Cell proliferation assays
2 × 105 cells were initially plated in 6-well plates. Every 24 h, cells from one plate were trypsinized for 5 min, stained with trypan blue, and counted using a Countess Automated Cell Counter (Invitrogen; provided by Dr. Don Jarvis, University of Wyoming).
Apoptosis assays
For apoptosis assays, cells were incubated for 30 min with 40 µl/ml CellEvent Caspase-3/7 Green ReadyProbes Reagent (#R37111, Life Technologies). Cells were washed with PBS (without Mg2+ and Ca2+), fixed with 4% paraformaldehyde for 20 min, washed, stained with 5 µg/ml Hoechst for 5 min, washed, mounted in Vectashield (Vector Laboratories), and sealed with nail polish. Green apoptotic cells were counted and presented as a percent of the total number of cells.
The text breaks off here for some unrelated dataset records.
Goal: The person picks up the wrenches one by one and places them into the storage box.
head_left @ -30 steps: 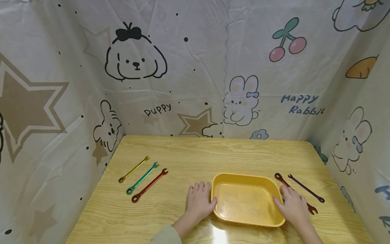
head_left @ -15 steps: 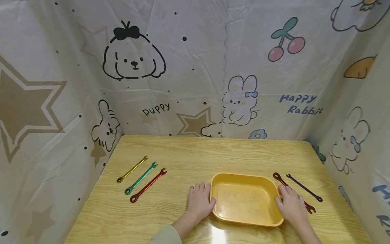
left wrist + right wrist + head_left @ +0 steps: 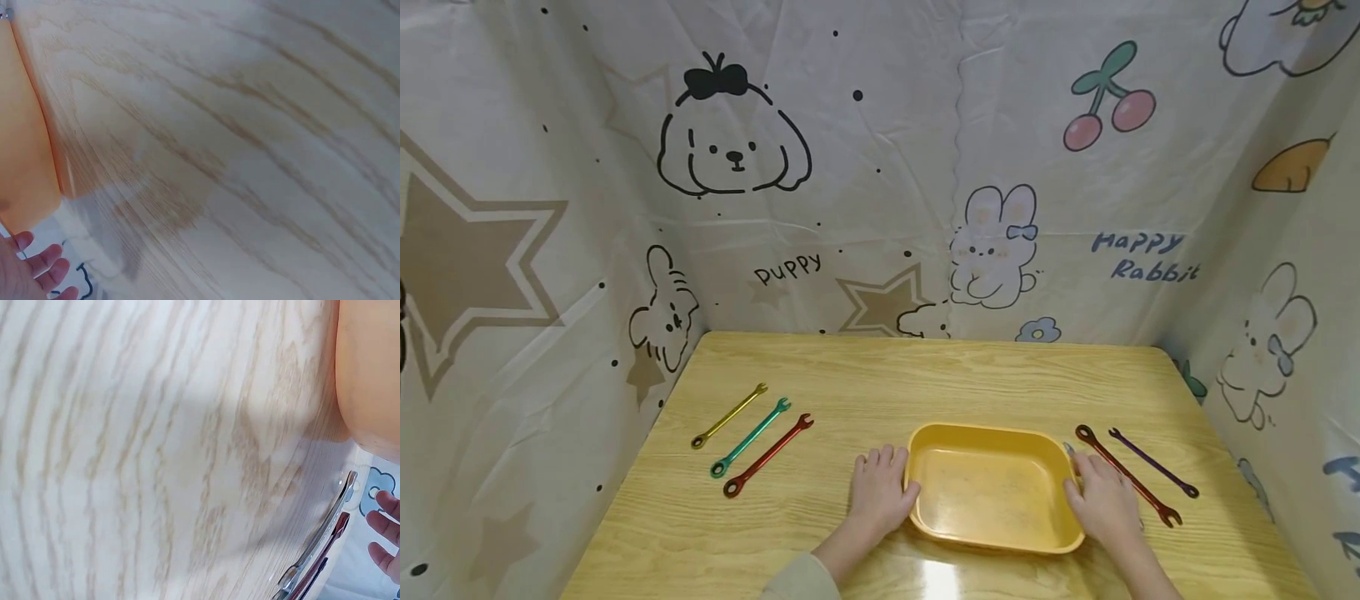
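An orange-yellow plastic tray (image 3: 992,492) sits on the wooden table before me, with nothing inside. My left hand (image 3: 880,490) holds its left side, thumb over the rim and fingers along the outer wall. On the opposite side my right hand (image 3: 1102,498) grips the tray likewise. Beneath that hand lies a silver wrench (image 3: 317,537), mostly hidden in the head view. Just right of it are a dark red wrench (image 3: 1123,471) and a thin purple wrench (image 3: 1153,462). Both wrist views show fingertips beyond the tray's wall.
On the table's left side a yellow wrench (image 3: 730,415), a green wrench (image 3: 751,437) and a red wrench (image 3: 769,456) lie slanted side by side. A printed cloth (image 3: 880,208) hangs around the table's back and sides.
The tray has slid slightly left, with both hands moving along with it. More of the silver wrench's end and of the dark red wrench now shows by the right hand.
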`<state>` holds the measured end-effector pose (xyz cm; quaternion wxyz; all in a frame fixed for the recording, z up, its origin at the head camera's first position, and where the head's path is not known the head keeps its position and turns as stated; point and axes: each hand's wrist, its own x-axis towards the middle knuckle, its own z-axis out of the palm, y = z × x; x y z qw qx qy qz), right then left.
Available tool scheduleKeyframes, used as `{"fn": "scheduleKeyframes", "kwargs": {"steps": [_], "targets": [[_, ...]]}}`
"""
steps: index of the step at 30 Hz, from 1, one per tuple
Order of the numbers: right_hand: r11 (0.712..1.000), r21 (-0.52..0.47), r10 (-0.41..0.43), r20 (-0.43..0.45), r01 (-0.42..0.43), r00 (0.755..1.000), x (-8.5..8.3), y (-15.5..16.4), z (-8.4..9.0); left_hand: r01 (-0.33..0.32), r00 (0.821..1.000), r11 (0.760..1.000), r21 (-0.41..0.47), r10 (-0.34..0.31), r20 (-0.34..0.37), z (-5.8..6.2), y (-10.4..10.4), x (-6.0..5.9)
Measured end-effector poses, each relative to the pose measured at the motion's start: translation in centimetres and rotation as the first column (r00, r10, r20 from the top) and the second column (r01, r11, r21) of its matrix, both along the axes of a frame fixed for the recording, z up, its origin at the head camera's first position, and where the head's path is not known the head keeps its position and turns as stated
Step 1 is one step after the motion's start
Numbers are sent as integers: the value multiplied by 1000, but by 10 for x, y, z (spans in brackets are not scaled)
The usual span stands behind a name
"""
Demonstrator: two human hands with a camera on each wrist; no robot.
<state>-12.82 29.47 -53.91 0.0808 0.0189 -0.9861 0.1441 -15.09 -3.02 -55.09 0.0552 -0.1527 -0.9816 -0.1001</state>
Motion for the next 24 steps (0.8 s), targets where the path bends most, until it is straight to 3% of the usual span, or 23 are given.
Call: {"fn": "scheduleKeyframes", "kwargs": {"steps": [14,24], "targets": [[999,-25,24,5,-24,1000,-9,-16,1,-33,999,999,31,33,2,1,-15,-3],[1000,-12,14,9,-14,1000,-16,-24,-3,-46,999,999,7,46,11,0,-23,-9]]}}
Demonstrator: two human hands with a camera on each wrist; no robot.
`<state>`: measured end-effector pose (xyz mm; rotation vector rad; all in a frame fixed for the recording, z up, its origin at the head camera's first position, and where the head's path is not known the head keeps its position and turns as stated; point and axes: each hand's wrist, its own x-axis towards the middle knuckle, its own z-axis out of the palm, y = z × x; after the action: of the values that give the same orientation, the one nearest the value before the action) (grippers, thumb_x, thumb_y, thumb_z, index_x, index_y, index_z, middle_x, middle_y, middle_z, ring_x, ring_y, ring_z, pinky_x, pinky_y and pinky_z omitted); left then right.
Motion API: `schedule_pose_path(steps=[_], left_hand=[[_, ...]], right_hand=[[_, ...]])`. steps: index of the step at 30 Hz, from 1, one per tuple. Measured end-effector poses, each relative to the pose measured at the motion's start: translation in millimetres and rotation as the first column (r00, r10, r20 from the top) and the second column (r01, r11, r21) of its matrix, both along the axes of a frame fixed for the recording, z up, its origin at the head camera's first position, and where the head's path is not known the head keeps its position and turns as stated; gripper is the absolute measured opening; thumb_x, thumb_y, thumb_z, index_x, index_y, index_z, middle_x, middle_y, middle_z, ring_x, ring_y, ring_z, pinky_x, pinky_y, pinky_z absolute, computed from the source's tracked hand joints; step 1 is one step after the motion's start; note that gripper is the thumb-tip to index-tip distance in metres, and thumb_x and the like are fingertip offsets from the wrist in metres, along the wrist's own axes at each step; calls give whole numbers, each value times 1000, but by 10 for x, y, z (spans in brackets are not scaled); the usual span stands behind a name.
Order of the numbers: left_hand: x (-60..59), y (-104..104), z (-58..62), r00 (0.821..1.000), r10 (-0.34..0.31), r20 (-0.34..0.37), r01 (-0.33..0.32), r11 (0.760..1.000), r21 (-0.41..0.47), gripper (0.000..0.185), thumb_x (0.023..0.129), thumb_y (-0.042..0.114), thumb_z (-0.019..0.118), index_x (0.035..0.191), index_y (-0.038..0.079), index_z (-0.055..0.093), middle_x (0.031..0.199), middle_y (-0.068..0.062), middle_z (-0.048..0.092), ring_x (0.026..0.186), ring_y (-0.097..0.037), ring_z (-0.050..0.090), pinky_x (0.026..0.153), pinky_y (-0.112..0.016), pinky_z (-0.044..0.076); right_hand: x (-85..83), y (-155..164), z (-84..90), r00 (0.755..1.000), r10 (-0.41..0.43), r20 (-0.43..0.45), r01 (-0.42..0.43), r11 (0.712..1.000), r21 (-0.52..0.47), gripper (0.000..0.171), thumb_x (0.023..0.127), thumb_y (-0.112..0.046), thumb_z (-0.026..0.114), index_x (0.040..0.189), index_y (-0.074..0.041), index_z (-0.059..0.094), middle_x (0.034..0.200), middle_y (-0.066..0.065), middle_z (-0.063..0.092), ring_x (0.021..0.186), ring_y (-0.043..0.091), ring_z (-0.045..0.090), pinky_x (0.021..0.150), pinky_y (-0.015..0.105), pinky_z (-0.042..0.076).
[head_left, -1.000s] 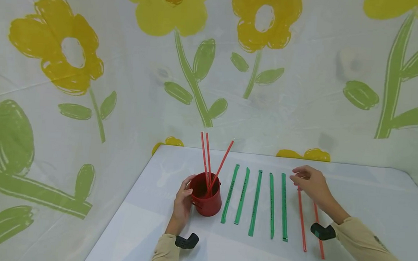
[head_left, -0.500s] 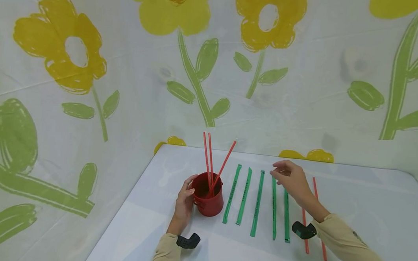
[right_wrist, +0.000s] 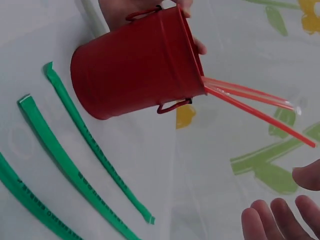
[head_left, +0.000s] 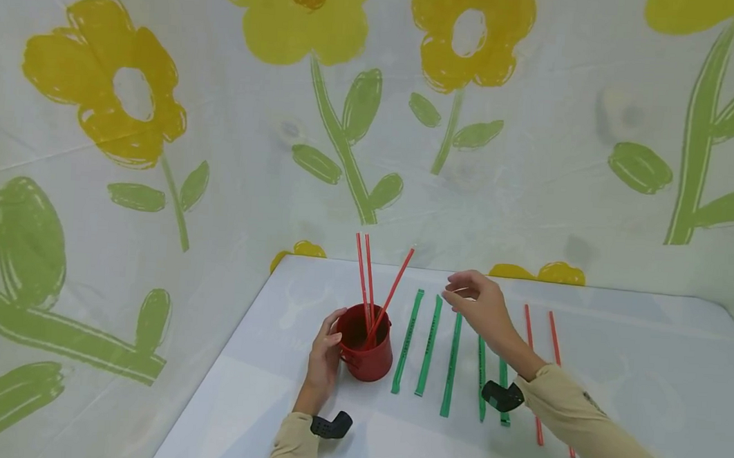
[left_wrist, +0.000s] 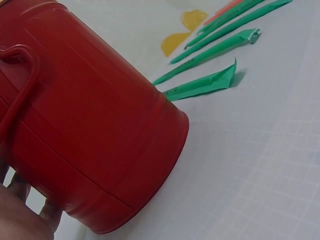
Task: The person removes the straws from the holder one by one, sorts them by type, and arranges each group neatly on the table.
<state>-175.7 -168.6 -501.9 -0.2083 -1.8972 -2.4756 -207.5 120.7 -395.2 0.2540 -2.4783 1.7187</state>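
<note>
My left hand [head_left: 324,355] holds the side of a small red metal bucket [head_left: 369,366], its fingers curved round the wall by the rim. Three thin red straws [head_left: 397,280] lean inside the bucket and stick out above it. My right hand [head_left: 486,310] hangs over the far ends of the green wrappers, with nothing in it. In the right wrist view, its fingers [right_wrist: 280,217] and thumb are apart. Several narrow green printed wrappers [head_left: 450,375], like wrapped straws, lie in a row right of the bucket. My right hand and forearm partly cover some.
Two loose red straws [head_left: 555,339] lie right of the green row, partly behind my right forearm. The white table [head_left: 240,381] meets a flower-printed cloth [head_left: 236,111] at its back and left edges. Each wrist wears a black camera [head_left: 332,425].
My right hand has moved left, from above the loose red straws to above the green wrappers, and stays empty. The left hand keeps hold of the bucket in the same place.
</note>
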Motion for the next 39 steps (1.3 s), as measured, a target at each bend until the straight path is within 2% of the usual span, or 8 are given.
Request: schedule_pose_path(steps=[8, 13, 16, 23, 33, 39], left_hand=[[-27, -8, -11, 1000, -4, -4, 4, 1000, -11, 56, 87, 24, 39, 141, 11, 37, 138, -10, 44, 128, -28, 38, 103, -46, 27], [-24, 7, -15, 1000, 4, -12, -4, 1000, -8, 54, 86, 23, 39, 139, 13, 40, 137, -9, 46, 126, -27, 39, 102, -46, 28], [-24, 25, -11, 1000, -5, -23, 5, 1000, 5, 54, 87, 21, 39, 140, 10, 39, 136, -9, 46, 125, -26, 40, 102, -47, 27], [-24, 39, 24, 999, -4, -36, 4, 1000, 5, 55, 86, 21, 39, 140, 9, 39, 136, -9, 47, 125, -26, 39, 103, -48, 25], [-6, 2, 26, 1000, 3, -26, -3, 1000, 4, 56, 86, 20, 39, 140, 7, 38, 135, -9, 47, 125, -26, 39, 103, -50, 25], [10, 0, 14, 1000, 2, -17, -2, 1000, 9, 55, 86, 20, 39, 139, 8, 39, 135, -10, 48, 124, -26, 40, 102, -48, 26]], right_hand=[[-24, -258, 8, 999, 30, 19, -29, 999, -41, 30, 89, -17, 65, 116, -7, 56, 111, 11, 62, 99, 24, 60, 78, 34, 53], [-27, -381, 15, 1000, 28, -12, -29, 997, -68, 31, 87, -17, 66, 115, -7, 57, 108, 10, 63, 97, 24, 61, 75, 33, 54], [-34, -420, 17, 999, 39, -25, -41, 995, -91, 32, 87, -16, 66, 115, -5, 56, 108, 12, 63, 96, 24, 61, 73, 32, 54], [-66, -540, -6, 999, 36, -10, -37, 992, -124, 33, 87, -14, 67, 116, -4, 56, 108, 15, 62, 97, 26, 60, 74, 34, 54], [-128, -782, -55, 999, 33, 36, -23, 969, -245, 33, 85, -12, 68, 113, -1, 55, 102, 14, 62, 88, 24, 63, 72, 34, 54], [-127, -877, -114, 998, 55, 33, -43, 956, -290, 24, 85, -6, 66, 105, 2, 57, 95, 16, 63, 84, 30, 65, 71, 39, 55]])
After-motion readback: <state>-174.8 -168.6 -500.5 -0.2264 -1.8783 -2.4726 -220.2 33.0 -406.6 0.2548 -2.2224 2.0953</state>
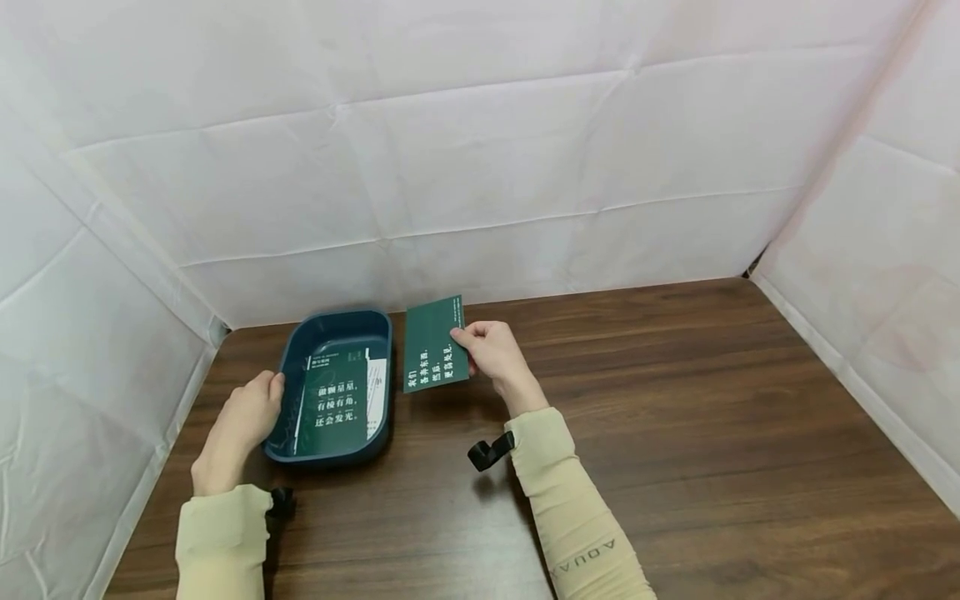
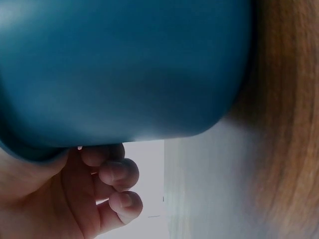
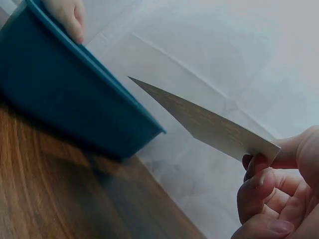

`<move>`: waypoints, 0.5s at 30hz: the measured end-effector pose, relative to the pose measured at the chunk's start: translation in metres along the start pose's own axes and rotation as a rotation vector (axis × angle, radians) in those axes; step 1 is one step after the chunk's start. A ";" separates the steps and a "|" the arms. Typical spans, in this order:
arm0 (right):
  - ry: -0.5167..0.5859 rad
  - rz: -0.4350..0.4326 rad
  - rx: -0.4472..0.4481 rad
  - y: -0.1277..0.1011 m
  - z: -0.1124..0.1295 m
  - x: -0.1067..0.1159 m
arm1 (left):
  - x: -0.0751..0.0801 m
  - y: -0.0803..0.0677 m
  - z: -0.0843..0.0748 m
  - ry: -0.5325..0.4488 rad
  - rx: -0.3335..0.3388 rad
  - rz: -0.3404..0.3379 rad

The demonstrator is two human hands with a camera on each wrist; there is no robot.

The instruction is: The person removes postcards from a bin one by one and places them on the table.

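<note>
A blue plastic bin (image 1: 388,417) stands on the wooden table at the left. My left hand (image 1: 251,410) grips its left rim, thumb over the edge and fingers outside, as the left wrist view shows along the bin's wall (image 2: 124,74). Inside lie green cards with white writing, a printed card (image 1: 336,400) on top and a white-faced card (image 1: 376,398) partly under it. Just right of the bin, my right hand (image 1: 495,354) pinches another green card (image 1: 433,346) by its right edge. In the right wrist view this card (image 3: 209,124) is tilted, raised above the table.
The brown table (image 1: 675,433) stretches to the right. White sheeting (image 1: 480,150) hangs behind it and at both sides, close behind the bin. Black straps (image 1: 491,452) stick out at the wrists.
</note>
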State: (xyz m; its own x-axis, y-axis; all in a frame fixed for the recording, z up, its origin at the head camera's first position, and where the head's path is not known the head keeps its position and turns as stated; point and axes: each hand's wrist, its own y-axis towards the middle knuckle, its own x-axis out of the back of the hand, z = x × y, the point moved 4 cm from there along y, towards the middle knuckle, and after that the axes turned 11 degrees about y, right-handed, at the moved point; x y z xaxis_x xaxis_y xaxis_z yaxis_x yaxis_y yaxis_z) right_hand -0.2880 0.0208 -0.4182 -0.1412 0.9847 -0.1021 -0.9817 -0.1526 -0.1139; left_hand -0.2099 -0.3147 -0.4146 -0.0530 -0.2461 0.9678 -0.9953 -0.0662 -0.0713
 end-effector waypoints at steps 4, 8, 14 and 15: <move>-0.025 -0.007 -0.021 0.003 -0.010 0.000 | 0.002 0.001 0.001 0.003 -0.009 -0.003; -0.067 -0.006 -0.060 0.005 -0.024 0.000 | 0.001 0.001 0.002 0.014 -0.005 0.002; -0.125 -0.023 -0.088 0.004 -0.038 0.000 | 0.001 0.004 0.000 0.012 -0.007 0.004; -0.133 -0.025 -0.088 0.004 -0.039 0.000 | 0.001 0.004 0.000 0.012 -0.007 0.007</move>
State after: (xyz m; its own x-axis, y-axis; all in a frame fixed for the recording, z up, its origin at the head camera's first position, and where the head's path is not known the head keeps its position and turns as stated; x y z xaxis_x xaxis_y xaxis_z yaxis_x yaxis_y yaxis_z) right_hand -0.2873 0.0172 -0.4573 -0.1386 0.9898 0.0327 -0.9708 -0.1293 -0.2020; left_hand -0.2138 -0.3152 -0.4142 -0.0607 -0.2350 0.9701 -0.9954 -0.0583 -0.0764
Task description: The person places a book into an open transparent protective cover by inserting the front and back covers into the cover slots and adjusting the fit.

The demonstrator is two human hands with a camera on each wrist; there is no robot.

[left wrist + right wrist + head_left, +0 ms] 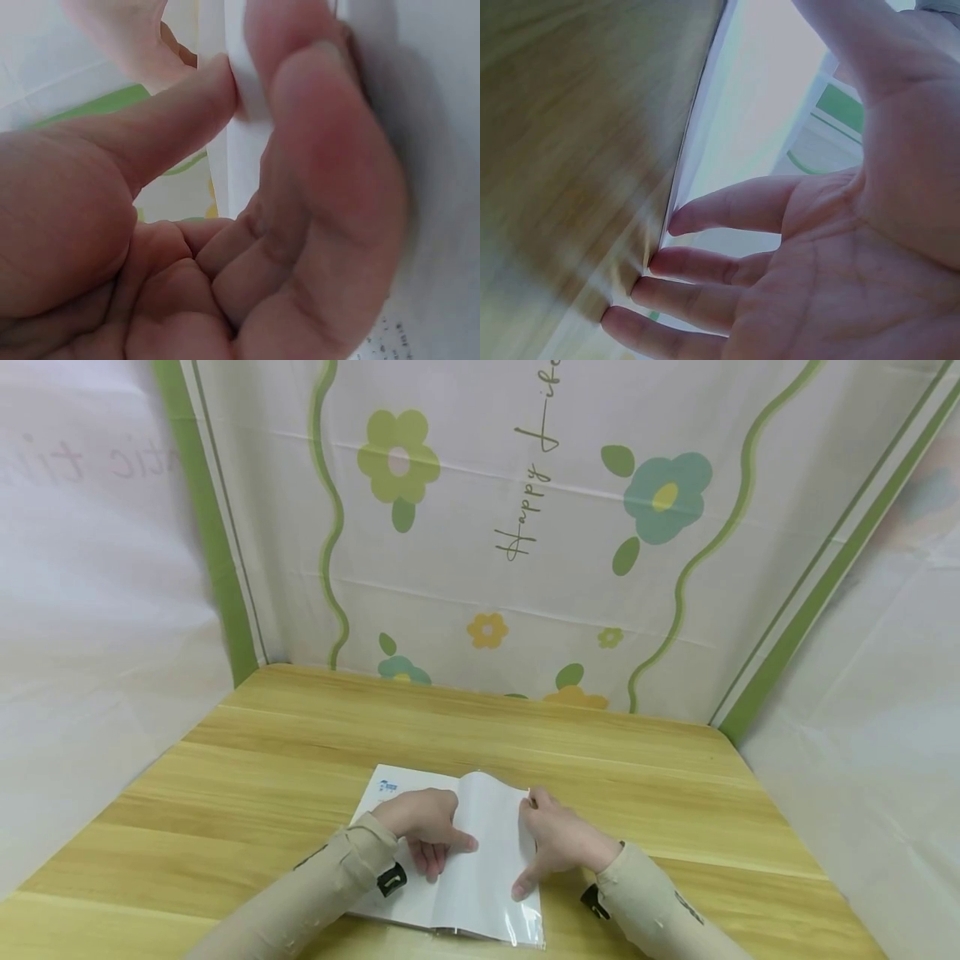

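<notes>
A white booklet point(487, 827) in a clear plastic sleeve lies on the wooden table point(300, 752), near its front edge. My left hand point(423, 827) rests on the booklet's left half. In the left wrist view its thumb and fingers point(247, 225) pinch a white page point(244, 97), which bulges up in the middle. My right hand point(558, 843) sits at the right edge, thumb stretched along the page. In the right wrist view its loosely curved fingertips point(667, 262) touch the edge of the booklet point(742, 112) above the table point(577, 150).
A floral cloth backdrop point(525, 527) with green stripes and lettering stands behind the table, and white sheets hang on both sides. The tabletop stretches bare to the left, right and back of the booklet. Both sleeves are beige.
</notes>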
Fluorescence in situ hybridization (FISH)
FISH was performed following established protocols provided by Agilent Technologies, with slight modifications. Briefly, cells grown on chambered coverslips were washed three times with PBS, fixed with 4% paraformaldehyde for 20 min, washed three times with PBS for 5 min each, permeabilized with 0.1% Triton X-100 for 5 min, and washed three times with PBS for 5 min each. Cells were then incubated in boiling SSC buffer (15,557–044, Invitrogen) for 1 min in an 1100-W microwave, followed by a 10-min incubation in SSC buffer maintained just below boiling in the microwave. Slides were washed with Dako Wash buffer (K5499, Dako) and then washed for two minutes each in increasing concentrations of ethanol (70%, 85%, 100%). After air-drying the slides, probes were added and DNA denaturation was promoted by incubation at 72–74 °C for 10 min. For hybridization, slides were incubated at 37 °C for 12 h in dark, humid chambers, followed by washing with Dako Stringent Buffer (#K5499) at 63 °C for 10 min. Slides were then washed for one minute each in increasing concentrations of ethanol (70%, 80%, 100%), dried, and mounted in Dako Florescence Mounting Medium (#K5499) containing 20 µg/ml Hoechst.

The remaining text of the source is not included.